» **Exercise prompt**
For every line in the material, output its text exactly and exclude any image it holds.
Segment Start: Dataset excerpt
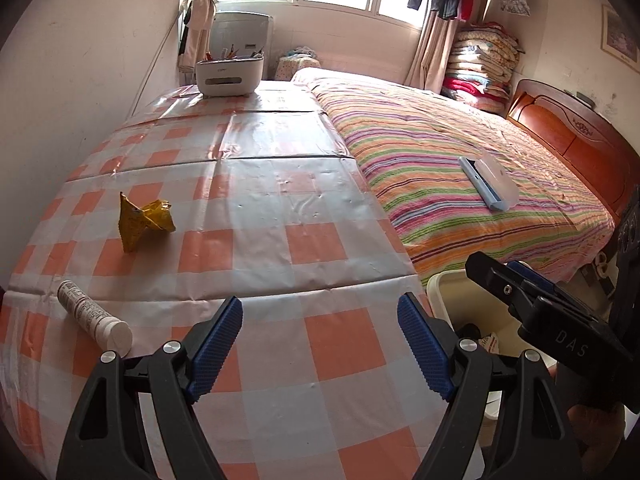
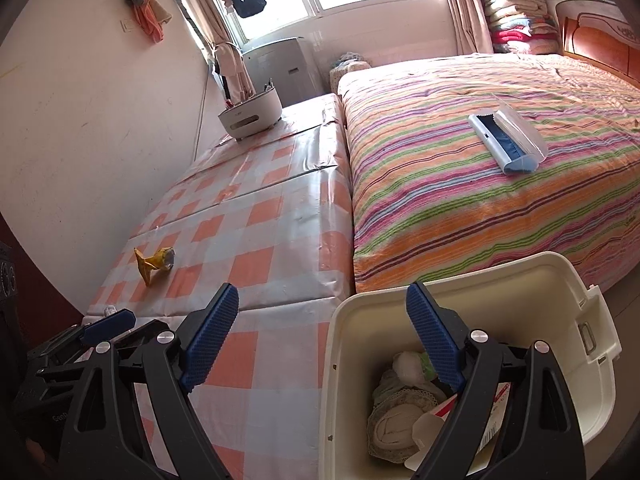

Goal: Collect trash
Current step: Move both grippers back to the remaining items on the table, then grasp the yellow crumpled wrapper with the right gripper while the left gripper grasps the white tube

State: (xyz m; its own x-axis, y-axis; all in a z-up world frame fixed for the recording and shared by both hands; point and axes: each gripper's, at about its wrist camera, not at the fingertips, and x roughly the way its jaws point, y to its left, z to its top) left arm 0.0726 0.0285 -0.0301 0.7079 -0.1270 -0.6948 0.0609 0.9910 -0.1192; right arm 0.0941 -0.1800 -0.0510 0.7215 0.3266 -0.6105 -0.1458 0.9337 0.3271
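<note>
Trash left on the checked tablecloth (image 1: 280, 216) comes to two pieces: a crumpled yellow wrapper (image 1: 145, 220) and a white tube (image 1: 94, 316) lying on its side. Seen from the left gripper (image 1: 320, 344), the wrapper sits well ahead of the fingertips and off to their left, while the tube lies near, just outside the left finger, its round cap end turned toward the camera. The wrapper looks light, thin and springy; I judge it best pinched across its bunched middle, where the folds give the pads something to bite. The tube seems stiff and smooth, so it may roll or slip; a grip across its body, square to its length, looks safest. Both grippers stand wide open and hold nothing. The right gripper (image 2: 322, 336) hovers with one finger over the table edge and the other above the cream bin (image 2: 560, 276), which already holds paper, cloth and packaging. The bin's near rim is cut off by the fingers, the tube's label is too blurred to read, and in the right view the tube is almost wholly hidden behind the left gripper.
</note>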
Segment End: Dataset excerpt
» **Task output**
Goal: Collect trash
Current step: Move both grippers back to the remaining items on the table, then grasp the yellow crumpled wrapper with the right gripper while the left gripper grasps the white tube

State: (xyz m; its own x-axis, y-axis; all in a z-up world frame fixed for the recording and shared by both hands; point and axes: each gripper's, at about its wrist camera, not at the fingertips, and x roughly the way its jaws point, y to its left, z to its top) left arm 0.0726 0.0285 -0.0301 0.7079 -0.1270 -0.6948 0.0609 0.9910 -0.1192; right arm 0.0941 -0.1800 -0.0510 0.7215 0.3266 -0.6105 -0.1458 0.9337 0.3271
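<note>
Trash left on the checked tablecloth (image 1: 280, 216) comes to two pieces: a crumpled yellow wrapper (image 1: 145, 220) and a white tube (image 1: 94, 316) lying on its side. Seen from the left gripper (image 1: 320, 344), the wrapper sits well ahead of the fingertips and off to their left, while the tube lies near, just outside the left finger, its round cap end turned toward the camera. The wrapper looks light, thin and springy; I judge it best pinched across its bunched middle, where the folds give the pads something to bite. The tube seems stiff and smooth, so it may roll or slip; a grip across its body, square to its length, looks safest. Both grippers stand wide open and hold nothing. The right gripper (image 2: 322, 336) hovers with one finger over the table edge and the other above the cream bin (image 2: 560, 276), which already holds paper, cloth and packaging. The bin's near rim is cut off by the fingers, the tube's label is too blurred to read, and in the right view the tube is almost wholly hidden behind the left gripper.
</note>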

The exercise asks for nothing more than this.